### Problem statement
Exactly as they appear below, repeat the lines from the one with "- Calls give" through the one with "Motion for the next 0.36", and no others.

Dataset items:

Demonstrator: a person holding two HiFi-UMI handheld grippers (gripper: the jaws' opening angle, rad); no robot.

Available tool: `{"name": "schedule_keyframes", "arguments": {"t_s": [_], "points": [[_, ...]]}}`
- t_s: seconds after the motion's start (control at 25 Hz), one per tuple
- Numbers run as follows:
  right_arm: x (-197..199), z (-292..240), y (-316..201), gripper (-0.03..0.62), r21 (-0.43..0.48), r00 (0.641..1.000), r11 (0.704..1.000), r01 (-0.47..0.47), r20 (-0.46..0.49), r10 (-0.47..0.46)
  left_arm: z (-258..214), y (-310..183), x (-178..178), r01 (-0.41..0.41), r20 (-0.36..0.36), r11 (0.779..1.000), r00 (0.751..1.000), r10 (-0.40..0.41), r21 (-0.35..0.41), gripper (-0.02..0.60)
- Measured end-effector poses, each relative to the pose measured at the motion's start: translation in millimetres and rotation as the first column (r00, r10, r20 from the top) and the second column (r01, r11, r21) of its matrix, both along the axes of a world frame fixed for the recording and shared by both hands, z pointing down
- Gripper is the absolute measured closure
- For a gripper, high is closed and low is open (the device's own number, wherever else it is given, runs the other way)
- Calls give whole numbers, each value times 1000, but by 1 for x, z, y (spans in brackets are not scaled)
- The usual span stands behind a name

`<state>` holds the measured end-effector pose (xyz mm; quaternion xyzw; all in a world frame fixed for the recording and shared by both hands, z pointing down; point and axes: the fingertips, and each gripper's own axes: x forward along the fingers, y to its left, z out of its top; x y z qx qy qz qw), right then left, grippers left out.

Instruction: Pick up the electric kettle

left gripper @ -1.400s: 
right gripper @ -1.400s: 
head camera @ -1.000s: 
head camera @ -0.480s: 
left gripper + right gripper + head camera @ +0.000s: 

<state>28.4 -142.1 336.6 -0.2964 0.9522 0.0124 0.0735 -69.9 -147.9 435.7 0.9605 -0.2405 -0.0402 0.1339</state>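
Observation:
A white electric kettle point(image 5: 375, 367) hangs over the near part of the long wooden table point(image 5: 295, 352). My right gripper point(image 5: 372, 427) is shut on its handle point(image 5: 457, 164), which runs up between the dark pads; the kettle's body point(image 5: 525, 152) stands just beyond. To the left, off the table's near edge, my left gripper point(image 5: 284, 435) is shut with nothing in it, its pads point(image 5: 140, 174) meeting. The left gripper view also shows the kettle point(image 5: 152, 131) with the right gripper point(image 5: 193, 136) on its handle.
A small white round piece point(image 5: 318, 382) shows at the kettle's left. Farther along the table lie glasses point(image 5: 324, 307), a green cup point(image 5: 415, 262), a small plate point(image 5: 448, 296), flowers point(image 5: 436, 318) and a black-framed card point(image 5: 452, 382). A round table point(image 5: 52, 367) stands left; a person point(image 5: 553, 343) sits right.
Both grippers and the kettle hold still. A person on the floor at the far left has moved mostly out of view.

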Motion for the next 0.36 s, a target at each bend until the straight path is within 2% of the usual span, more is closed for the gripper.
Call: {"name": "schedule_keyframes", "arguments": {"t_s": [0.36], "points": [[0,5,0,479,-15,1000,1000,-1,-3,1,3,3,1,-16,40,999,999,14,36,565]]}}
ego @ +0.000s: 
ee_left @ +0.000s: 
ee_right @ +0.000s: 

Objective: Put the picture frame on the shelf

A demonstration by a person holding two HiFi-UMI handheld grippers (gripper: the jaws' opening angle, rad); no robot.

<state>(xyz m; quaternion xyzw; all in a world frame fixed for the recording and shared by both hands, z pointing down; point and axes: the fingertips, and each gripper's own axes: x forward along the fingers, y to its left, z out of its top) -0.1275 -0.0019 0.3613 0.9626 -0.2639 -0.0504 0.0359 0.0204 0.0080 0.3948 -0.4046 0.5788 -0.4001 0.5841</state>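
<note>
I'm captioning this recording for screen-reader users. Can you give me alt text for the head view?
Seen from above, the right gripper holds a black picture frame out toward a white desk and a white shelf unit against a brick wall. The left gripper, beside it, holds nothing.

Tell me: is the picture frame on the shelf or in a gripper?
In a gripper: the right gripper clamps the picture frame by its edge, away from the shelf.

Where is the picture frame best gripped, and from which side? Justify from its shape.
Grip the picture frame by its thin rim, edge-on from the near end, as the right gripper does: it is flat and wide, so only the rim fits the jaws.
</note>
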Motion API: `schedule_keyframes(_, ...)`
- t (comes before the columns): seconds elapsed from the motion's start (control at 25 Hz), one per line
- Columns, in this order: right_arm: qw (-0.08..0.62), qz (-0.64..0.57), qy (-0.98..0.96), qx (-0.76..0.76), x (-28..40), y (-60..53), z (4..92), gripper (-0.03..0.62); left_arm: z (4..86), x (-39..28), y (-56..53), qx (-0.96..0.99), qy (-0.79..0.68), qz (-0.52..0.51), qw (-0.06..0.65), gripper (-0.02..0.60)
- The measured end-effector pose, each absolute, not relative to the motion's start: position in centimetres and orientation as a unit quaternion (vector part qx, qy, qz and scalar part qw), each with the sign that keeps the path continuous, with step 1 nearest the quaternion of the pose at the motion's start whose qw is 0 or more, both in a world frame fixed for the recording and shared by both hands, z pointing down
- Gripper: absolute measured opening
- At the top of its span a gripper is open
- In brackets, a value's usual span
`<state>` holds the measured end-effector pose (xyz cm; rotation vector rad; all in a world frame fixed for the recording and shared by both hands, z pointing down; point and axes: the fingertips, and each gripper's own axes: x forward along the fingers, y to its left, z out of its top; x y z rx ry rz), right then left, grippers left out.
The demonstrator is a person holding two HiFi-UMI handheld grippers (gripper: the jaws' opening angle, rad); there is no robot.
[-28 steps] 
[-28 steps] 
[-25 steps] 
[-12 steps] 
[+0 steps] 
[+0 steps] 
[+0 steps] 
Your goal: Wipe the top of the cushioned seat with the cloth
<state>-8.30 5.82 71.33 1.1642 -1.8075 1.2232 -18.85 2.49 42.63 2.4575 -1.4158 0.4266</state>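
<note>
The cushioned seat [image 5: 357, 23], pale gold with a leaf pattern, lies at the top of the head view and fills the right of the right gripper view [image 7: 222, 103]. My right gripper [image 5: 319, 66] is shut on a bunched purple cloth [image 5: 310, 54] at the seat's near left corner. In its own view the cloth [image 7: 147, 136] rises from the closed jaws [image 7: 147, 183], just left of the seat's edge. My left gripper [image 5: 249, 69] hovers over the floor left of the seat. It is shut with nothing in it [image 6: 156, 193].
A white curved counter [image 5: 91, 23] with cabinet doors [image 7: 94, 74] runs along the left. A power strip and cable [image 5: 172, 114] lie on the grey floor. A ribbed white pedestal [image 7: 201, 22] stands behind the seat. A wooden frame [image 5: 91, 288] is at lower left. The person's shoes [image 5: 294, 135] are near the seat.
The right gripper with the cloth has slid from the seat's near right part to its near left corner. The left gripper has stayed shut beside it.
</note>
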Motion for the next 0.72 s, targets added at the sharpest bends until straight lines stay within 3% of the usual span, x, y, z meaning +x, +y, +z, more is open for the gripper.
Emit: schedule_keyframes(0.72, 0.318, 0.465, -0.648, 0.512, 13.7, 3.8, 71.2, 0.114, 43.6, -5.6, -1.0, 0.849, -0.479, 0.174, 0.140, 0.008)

### Exercise result
- Calls give whole numbers, each value times 1000, but by 1 for x, z, y (spans in brackets are not scaled)
- The usual span stands behind a name

`<state>` holds the measured end-effector pose (xyz mm; quaternion xyzw; all in a world frame fixed for the recording and shared by both hands, z pointing down; point and axes: the fingertips, and each gripper's own axes: x forward along the fingers, y to its left, z out of its top; x y z qx qy qz qw), right then left, grippers left out.

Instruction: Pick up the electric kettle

left gripper @ -1.400s: 
right gripper @ -1.400s: 
head camera @ -1.000s: 
head camera @ -0.480s: 
left gripper + right gripper + head camera @ +0.000s: 

<state>28.4 -142.1 336.6 -0.2964 0.9522 0.0124 0.0735 -69.9 -147.9 435.7 0.9605 -0.2405 -0.0402 0.1339</state>
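Observation:
A white electric kettle point(image 5: 375, 367) hangs over the near part of the long wooden table point(image 5: 295, 352). My right gripper point(image 5: 372, 427) is shut on its handle point(image 5: 457, 164), which runs up between the dark pads; the kettle's body point(image 5: 525, 152) stands just beyond. To the left, off the table's near edge, my left gripper point(image 5: 284, 435) is shut with nothing in it, its pads point(image 5: 140, 174) meeting. The left gripper view also shows the kettle point(image 5: 152, 131) with the right gripper point(image 5: 193, 136) on its handle.
A small white round piece point(image 5: 318, 382) shows at the kettle's left. Farther along the table lie glasses point(image 5: 324, 307), a green cup point(image 5: 415, 262), a small plate point(image 5: 448, 296), flowers point(image 5: 436, 318) and a black-framed card point(image 5: 452, 382). A round table point(image 5: 52, 367) stands left; a person point(image 5: 553, 343) sits right.
Both grippers and the kettle hold still. A person on the floor at the far left has moved mostly out of view.
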
Motion for the next 0.36 s, a target at each bend until the straight path is within 2% of the usual span, more is closed for the gripper.

That's the full output for the exercise.